Dazu gehört, wie die Fraktion DIE LINKE es selbst richtig formuliert hat, auch die Schulsozialarbeit mit der Thematik der ressortübergreifenden Betrachtung im Hinblick auf das Kinder- und Jugendhilferecht. Hierzu sind intensive Gespräche innerhalb der Landesregierung und letztlich auch mit dem Haushaltsgesetzgeber über die Verortung der bereitzustellenden Mittel vonseiten des Landes, aber natürlich auch vonseiten der Kommunen nötig. Ich denke, das wird für uns noch ein relativ schwieriger Prozess werden. Ich kann aber dem Hohen Haus versichern, dass die Koalitionsfraktionen mit dem Bildungsministerium an diesem Thema dran sind und auch dran bleiben werden.

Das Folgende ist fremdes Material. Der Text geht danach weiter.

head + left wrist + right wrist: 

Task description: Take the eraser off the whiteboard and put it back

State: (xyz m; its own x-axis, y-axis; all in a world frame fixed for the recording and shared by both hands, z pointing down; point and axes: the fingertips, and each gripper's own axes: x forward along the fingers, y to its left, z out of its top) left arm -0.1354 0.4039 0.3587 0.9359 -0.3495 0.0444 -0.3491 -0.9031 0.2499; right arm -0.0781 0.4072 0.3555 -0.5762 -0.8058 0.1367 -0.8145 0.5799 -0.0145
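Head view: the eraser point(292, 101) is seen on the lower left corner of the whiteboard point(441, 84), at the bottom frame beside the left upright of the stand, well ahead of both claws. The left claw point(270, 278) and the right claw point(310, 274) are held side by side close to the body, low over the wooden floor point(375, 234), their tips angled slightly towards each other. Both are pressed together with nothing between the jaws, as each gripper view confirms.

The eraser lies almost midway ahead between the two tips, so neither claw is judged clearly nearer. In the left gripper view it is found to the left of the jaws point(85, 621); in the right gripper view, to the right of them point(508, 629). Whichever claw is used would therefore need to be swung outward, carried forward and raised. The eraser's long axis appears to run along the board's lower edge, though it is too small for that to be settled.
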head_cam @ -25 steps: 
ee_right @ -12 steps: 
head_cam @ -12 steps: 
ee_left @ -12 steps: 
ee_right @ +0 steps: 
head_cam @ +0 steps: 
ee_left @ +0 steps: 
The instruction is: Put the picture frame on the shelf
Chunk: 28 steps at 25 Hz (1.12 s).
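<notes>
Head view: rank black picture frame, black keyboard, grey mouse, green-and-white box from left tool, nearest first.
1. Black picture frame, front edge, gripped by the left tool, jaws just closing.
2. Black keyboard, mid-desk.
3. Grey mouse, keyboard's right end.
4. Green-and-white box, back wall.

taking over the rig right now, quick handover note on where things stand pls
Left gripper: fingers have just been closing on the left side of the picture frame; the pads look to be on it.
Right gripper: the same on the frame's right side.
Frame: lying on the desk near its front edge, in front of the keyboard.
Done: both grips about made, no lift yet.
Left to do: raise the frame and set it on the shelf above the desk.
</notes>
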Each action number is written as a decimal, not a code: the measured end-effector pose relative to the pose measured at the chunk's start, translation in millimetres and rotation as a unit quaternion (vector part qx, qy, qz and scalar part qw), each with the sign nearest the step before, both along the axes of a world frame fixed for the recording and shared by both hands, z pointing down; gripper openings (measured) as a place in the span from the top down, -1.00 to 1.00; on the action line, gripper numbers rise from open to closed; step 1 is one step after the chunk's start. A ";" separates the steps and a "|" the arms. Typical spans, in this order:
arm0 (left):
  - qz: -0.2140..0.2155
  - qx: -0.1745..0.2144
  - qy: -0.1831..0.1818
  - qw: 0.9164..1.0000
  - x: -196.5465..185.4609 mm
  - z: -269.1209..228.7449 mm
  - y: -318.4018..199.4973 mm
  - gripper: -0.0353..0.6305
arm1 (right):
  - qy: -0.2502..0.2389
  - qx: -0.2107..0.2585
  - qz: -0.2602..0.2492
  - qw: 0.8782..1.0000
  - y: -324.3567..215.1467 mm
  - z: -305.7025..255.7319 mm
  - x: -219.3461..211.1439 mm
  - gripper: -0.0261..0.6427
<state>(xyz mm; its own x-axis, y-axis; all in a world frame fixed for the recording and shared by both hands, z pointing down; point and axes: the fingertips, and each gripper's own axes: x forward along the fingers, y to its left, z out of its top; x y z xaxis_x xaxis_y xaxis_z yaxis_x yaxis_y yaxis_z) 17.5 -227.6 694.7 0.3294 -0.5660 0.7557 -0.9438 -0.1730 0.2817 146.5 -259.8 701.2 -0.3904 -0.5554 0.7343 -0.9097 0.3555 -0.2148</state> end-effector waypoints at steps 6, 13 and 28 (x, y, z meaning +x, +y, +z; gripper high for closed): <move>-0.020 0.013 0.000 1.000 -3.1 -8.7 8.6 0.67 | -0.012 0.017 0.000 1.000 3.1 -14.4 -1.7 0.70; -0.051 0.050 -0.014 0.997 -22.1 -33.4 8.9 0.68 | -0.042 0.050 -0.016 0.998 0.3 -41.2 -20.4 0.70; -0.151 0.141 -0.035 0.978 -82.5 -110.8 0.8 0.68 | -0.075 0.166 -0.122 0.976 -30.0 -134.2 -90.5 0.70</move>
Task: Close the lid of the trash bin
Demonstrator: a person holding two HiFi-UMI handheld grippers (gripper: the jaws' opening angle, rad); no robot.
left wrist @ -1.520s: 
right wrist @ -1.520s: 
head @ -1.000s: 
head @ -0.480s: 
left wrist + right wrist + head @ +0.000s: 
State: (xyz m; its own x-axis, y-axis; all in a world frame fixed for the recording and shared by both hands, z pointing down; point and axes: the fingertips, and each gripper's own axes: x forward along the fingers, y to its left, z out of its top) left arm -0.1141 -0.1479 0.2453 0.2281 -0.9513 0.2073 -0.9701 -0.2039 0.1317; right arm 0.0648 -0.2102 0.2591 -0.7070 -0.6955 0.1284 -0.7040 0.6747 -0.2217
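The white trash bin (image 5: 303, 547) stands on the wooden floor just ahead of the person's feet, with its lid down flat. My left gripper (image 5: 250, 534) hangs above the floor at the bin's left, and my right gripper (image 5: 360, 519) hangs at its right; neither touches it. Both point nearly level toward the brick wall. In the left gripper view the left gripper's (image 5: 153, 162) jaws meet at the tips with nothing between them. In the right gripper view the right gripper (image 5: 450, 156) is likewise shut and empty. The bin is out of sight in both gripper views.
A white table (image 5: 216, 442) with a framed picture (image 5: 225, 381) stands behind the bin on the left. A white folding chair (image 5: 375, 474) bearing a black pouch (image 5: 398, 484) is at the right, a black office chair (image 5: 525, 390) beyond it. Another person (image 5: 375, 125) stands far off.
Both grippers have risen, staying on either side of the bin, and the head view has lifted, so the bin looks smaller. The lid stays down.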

Sehr geehrte Damen und Herren! Auch der Antrag der Fraktion DIE LINKE in der Drs. 7/1752 „Sofortprogramm 3 mal 200 zur Verbesserung des Schulerfolgs“ ist noch, wie wir alle wissen, in der parlamentarischen Pipeline. Daher bitte ich um eine Überweisung zur federführenden Beratung in den Ausschuss für Bildung und Kultur, um die vielfältigen Anträge strukturiert und auch zielorientiert in den Blick zu nehmen, und verweise

(Zustimmung von Wolfgang Aldag, GRÜNE)

noch einmal auf unser Koalitionsbekenntnis zur Schulsozialarbeit. Da ich die letzte Rednerin von uns bin, bitte ich auch um Überweisung in den Ausschuss für Finanzen; denn selbstverständlich muss auch die Weiterführung der Schulsozialarbeit abgesichert sein. Ich danke Ihnen für Ihre hoffentlich gleich erfolgende Zustimmung.